Reader’s wildlife photos

As I’m leaving in about ten days for five weeks lecturing on Antarctic cruises, I won’t be able to accept wildlife photos (or access much email) after October 20. If you have wildlife photos (or “photos of readers”) to send, please get them in within a week, and please remember not to email me between the third week in October and December 1. Thanks for your indulgence.

Today we have photos from two readers. First, Rik Gern sent some photos of berries (and a soupçon of wildlife). His notes are indented:

These are winterberries (Ilex verticillata) growing on a bush that I planted about ten years ago. This bush rarely produces berries, but about two years ago had a bumper crop. Birds enjoyed the berries, and so did this insect which I haven’t been able to identify, despite several Google and Bing image searches. I initially thought it was a large ant, but the long proboscis makes me wonder what it is. I’m guessing it uses the proboscis to pierce the skin of the berries and drink the fluids therein.

 

It’s been a while since we had photos from Diana MacPherson, but here is one of her patented chipmunk  photos:

Here is a picture of an Eastern chipmunk (Tamias striatus) who tends to sit on the deck contemplatively for a long time every day. I got a new camera (a Sony A7 III) and with an adapter, I used my Canon 300 mm prime lens with my 1.4x teleconverter. This takes an image very similar to that from my Canon 5D Mkiii,which I normally shoot with, except I think it is a little clearer when blowing up—probably because it has more megapixels. Anyway, all that was just to point out that the cute chipmunk was the subject of my shooting experiment.

 

11 Comments

  1. ThyroidPlanet
    Posted October 11, 2019 at 7:58 am | Permalink

    Beautiful set!

    Bon Voyage PCC(E)!

  2. GregZ
    Posted October 11, 2019 at 8:02 am | Permalink

    The antlike insect is a broad-headed bug (Hemiptera: Alydidae).

  3. Posted October 11, 2019 at 8:16 am | Permalink

    Hi, Dr. Coyne.

    I’m a bit confused about your rules.

    I haven’t commented here since late 2017 because you made a post at that time saying that we weren’t allowed to link to anonymous blogs (my username links to an anonymous blog).

    https://whyevolutionistrue.wordpress.com/2017/08/28/not-linking-to-anonymous-websites/

    However, I recently went back to that post and I see it’s been updated to say that we’re allowed to have such links in our usernames as long as we don’t post links to *posts* on such blogs that we want other people to read.

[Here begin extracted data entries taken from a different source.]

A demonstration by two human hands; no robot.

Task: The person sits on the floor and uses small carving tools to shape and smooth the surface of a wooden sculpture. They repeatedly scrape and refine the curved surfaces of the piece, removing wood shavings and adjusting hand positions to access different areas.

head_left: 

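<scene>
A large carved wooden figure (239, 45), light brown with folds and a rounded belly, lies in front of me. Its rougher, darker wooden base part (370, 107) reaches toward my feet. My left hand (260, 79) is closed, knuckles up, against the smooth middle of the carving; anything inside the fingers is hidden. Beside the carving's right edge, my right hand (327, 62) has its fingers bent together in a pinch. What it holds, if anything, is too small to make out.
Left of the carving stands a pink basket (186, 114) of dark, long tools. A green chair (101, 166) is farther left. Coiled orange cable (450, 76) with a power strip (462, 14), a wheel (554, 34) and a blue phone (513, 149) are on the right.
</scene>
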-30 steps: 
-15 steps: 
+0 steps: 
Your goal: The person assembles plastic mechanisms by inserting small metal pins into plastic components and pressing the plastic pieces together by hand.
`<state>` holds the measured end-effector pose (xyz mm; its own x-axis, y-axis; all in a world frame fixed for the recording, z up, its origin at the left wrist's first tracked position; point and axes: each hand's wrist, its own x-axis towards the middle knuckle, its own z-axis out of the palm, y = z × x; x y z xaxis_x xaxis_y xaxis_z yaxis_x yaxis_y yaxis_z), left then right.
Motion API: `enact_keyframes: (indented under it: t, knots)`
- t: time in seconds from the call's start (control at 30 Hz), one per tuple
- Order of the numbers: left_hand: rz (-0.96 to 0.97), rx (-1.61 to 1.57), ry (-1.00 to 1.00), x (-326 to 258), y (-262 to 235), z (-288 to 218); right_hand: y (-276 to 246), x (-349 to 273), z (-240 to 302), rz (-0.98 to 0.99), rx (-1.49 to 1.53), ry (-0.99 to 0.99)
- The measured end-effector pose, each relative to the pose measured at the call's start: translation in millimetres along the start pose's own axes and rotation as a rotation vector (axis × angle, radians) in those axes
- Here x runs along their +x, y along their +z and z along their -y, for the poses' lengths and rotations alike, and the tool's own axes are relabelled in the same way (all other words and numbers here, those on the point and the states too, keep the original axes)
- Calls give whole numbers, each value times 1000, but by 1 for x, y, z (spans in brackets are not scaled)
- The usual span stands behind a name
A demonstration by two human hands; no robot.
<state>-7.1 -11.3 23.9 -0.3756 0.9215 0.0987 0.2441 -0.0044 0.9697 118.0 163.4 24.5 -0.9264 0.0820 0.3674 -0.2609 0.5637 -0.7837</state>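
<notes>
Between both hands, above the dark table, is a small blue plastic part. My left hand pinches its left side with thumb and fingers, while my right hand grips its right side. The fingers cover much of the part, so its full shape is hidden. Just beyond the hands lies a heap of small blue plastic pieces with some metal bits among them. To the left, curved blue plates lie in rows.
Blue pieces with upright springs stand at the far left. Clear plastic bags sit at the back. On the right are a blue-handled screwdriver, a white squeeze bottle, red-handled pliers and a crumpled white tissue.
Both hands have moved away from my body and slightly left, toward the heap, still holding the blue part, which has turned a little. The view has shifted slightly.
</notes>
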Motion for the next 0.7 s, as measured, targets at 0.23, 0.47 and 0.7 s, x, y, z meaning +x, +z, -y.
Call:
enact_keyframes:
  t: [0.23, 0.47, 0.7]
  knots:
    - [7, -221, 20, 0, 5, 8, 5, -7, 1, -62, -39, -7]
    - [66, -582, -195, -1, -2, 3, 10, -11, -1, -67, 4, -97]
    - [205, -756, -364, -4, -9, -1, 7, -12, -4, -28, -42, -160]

    I’d like to abide by your rules while I’m on your blog. So, I was hoping you could clear up whether or not I’m allowed to comment on your blog.

    Thanks in advance.

    • Michael Fisher
      Posted October 11, 2019 at 1:54 pm | Permalink

      Taken from Da Roolz! [linked in the left margin]:

      3. If you have your own website, you may put a link to your anonymous (or pseudonymous) website in your posting name. I like people to use their real names when possible, as I think this makes them more accountable for their words, but I recognize that there are sometimes good reasons for not doing so.

      • Posted October 12, 2019 at 8:20 pm | Permalink

        Okay, I will assume I am allowed to post until told otherwise.

  4. phoffman56
    Posted October 11, 2019 at 8:40 am | Permalink

    Hope your trip also includes an opportunity to visit South Georgia.
    I’m very jealous. I doubt Hurtigruten or any of the other lines down there are interested in someone lecturing on Algebraic Topology (though many are more qualified than me anyway!). Maybe algebraic versus transcendental penguins.

  5. Posted October 11, 2019 at 8:46 am | Permalink

    If only I could look that thoughtful as Contemplative Chipmunk, my life would be complete.

  6. Posted October 11, 2019 at 9:07 am | Permalink

    The broad headed bug identified by Greg is an older nymph. These insects are plant feeders, generally piercing into the fruit of their host plant to tap into the seeds. Younger nymphs are amazing ant mimics. They even scurry around like one.
    So it would be a fun challenge to look further on the cherry tree for any younger nymphs. You are looking for something that seems to be a carpenter ant. Those might be around too, only the ones you seek ain’t an ant.

  7. rickflick
    Posted October 11, 2019 at 10:41 am | Permalink

    The winterberries look surprisingly like maraschino cherries, which makes me wonder how they taste. I should ask the Alice in Wonderland bug.
    Sony with Canon works well on the Chipmunk. Her expression says, “Don’t hurt me!”

  8. Mark R.
    Posted October 11, 2019 at 3:38 pm | Permalink

    So are winter berries edible for humans? Pretty berries and foliage.

    Very cute and contemplative chimp. He/she also looks nice and healthy.

  9. Andrea Kenner
    Posted October 18, 2019 at 7:54 pm | Permalink

    Beautiful photos! I love that you can see the chipmunk’s tiny little paws!